The answer to your SPOF problems isn’t to avoid inline security devices at all costs. After all, they are essential tools for defending your network against malicious activity. Rather, eliminating SPOFs across your network as much as possible requires technology that maintains the integrity of traffic flows under all circumstances. This is where bypass network TAPs play their role in network design.
How Bypass Technology Addresses SPOFs
Bypass technology helps you strike a balance between deploying active, inline security tools and minimizing single points of failure. In the past, you could have active security devices sit directly between routers and switches, bringing the link down for maintenance as necessary. But now that 24/7 uptime and the need for real-time monitoring have become IT necessities, you can’t afford to deploy security tools without bypass technology to eliminate SPOFs.
Bypass technology ensures that in the event an inline device becomes unavailable, traffic “bypasses” that point of failure and is automatically forwarded to the endpoint of your link. There are many NIC-based solutions embedded into modern security appliances that promise to provide this kind of bypass functionality. And while internal software is capable of supporting bypass use cases, there’s still a chance that these solutions malfunction or experience configuration errors. All it takes is one small issue for a bypass-capable appliance to become a SPOF again.
External, hardware-based bypass technology has quickly become best practice to minimize SPOFs across your network security architecture. When you deploy a network bypass TAP, also referred to as a 'bypass switch,' you’re able to manage your inline tool any time without having to take down the network or impact business availability for sandboxing, maintenance or upgrades. Using bypass TAPs to eliminate single points of failure unlocks two key features for network resiliency:
- Heartbeat Packets: This soft detection technology is configured to monitor the health of connected devices. The bypass TAP sends packets to an inline tool and returns traffic from those tools to the network. When a heartbeat (ARP request) fails to return from the device connected to a monitoring port, the bypass TAP will, depending on the situation, either bypass the tool to keep the link up or close the link to keep unmonitored data from entering your network.

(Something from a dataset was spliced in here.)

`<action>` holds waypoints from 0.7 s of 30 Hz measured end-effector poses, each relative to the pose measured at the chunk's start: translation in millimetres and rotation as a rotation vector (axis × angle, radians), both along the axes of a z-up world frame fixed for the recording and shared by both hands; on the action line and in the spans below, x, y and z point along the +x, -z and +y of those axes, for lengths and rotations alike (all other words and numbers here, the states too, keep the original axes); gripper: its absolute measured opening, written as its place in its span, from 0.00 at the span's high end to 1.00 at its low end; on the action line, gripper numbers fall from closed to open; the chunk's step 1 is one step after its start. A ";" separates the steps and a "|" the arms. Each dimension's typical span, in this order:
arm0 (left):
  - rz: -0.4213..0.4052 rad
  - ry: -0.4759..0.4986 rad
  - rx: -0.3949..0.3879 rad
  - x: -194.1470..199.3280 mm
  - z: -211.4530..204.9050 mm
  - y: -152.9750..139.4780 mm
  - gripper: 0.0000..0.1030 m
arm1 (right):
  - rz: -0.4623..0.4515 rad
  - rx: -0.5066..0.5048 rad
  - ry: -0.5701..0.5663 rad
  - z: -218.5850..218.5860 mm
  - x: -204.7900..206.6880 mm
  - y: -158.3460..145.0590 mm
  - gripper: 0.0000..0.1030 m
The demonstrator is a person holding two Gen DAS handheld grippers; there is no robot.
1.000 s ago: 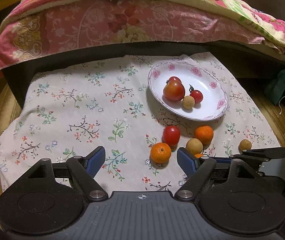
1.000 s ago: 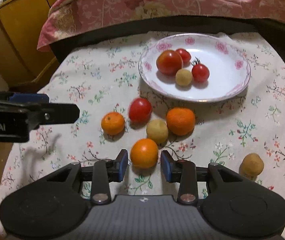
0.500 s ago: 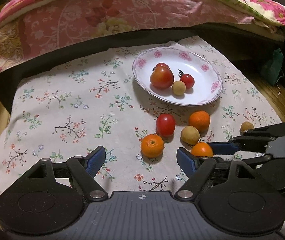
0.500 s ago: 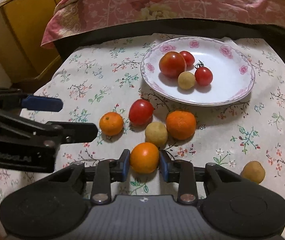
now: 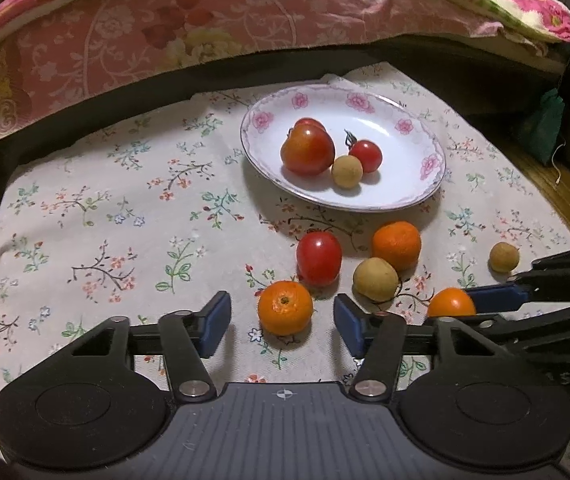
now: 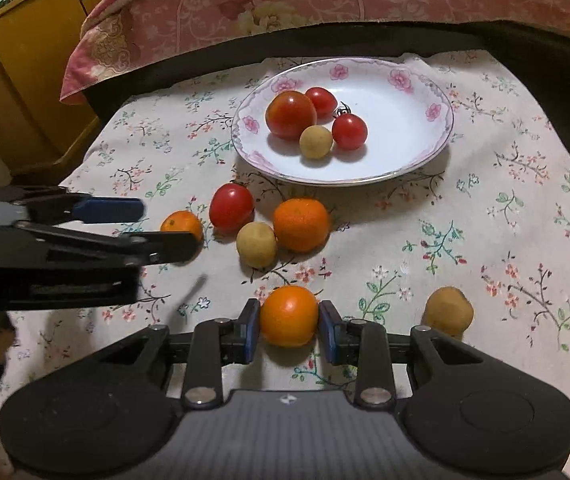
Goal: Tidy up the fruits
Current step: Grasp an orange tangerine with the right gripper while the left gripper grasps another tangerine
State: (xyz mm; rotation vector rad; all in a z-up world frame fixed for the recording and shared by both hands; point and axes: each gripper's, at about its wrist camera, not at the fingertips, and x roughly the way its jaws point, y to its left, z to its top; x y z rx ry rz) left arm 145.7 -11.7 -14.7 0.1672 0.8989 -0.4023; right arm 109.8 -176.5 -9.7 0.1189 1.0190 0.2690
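Left gripper [image 5: 281, 322] has dropped closer and its jaws have just been closing around a small orange [image 5: 285, 307] on the floral cloth [image 5: 105, 220] — pads not touching it yet. Right gripper [image 6: 289, 326] is clamped on another orange [image 6: 289, 315] — near the plate [image 6: 405, 160] of tomatoes

The only readable marks are pale digits that look like "15", partly cut off, on the black body of the right gripper [image 5: 557, 312] at the lower right edge of the left wrist view; no other text or label can be read.
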 end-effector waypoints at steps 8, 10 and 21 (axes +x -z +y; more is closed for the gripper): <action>0.014 -0.005 0.006 6.5 -8.2 10.3 0.53 | -0.003 -0.009 -0.009 0.8 -0.6 -0.9 0.70; 0.009 -0.007 0.013 6.4 -10.5 11.0 0.56 | 0.000 -0.004 -0.006 -0.2 0.0 -1.1 0.70; 0.064 0.007 0.040 -25.7 1.8 4.8 0.62 | -0.007 -0.014 -0.044 5.6 -2.9 -4.9 0.70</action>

- Failsafe Technology: One key to eliminating SPOFs is ensuring devices are able to maintain uptime in the event of a power failure. This is what failsafe technology does for your network design. Bypass TAPs with built-in failsafe technology ensure that even if the TAP itself fails, network traffic will continue to flow while you resolve the issue.
Deploying bypass TAPs gives your traditional inline security appliances a way to see the network without actually being on the network. It’s the same level of effectiveness without introducing single points of failure that could cost your company millions of dollars in downtime.
At a time when IT cost efficiency and system uptime are at a premium, bypass technology gives your data center a level of resilience that supports both.
Bypass Technology: One Piece of Network Resiliency
If you’re just beginning to assess your network and identify single points of failure, deploying bypass TAPs alongside inline security tools will help you start down the right path. These devices offer a number of benefits, including:
- Administrative isolation to eliminate maintenance windows
- Operational isolation for faster problem resolution in cases of unplanned downtime
- Deployment efficiency that extends the reach of security tools into multiple network segments
- Optimization of security strategies through a tool sandbox for piloting and deploying new tools
However, bypass technology is only one piece of a larger conversation about network resiliency. In addition to bypass technology, there are two other keys to network resilience that must be addressed—failsafe technology (which is built into a bypass TAP) and link redundancy.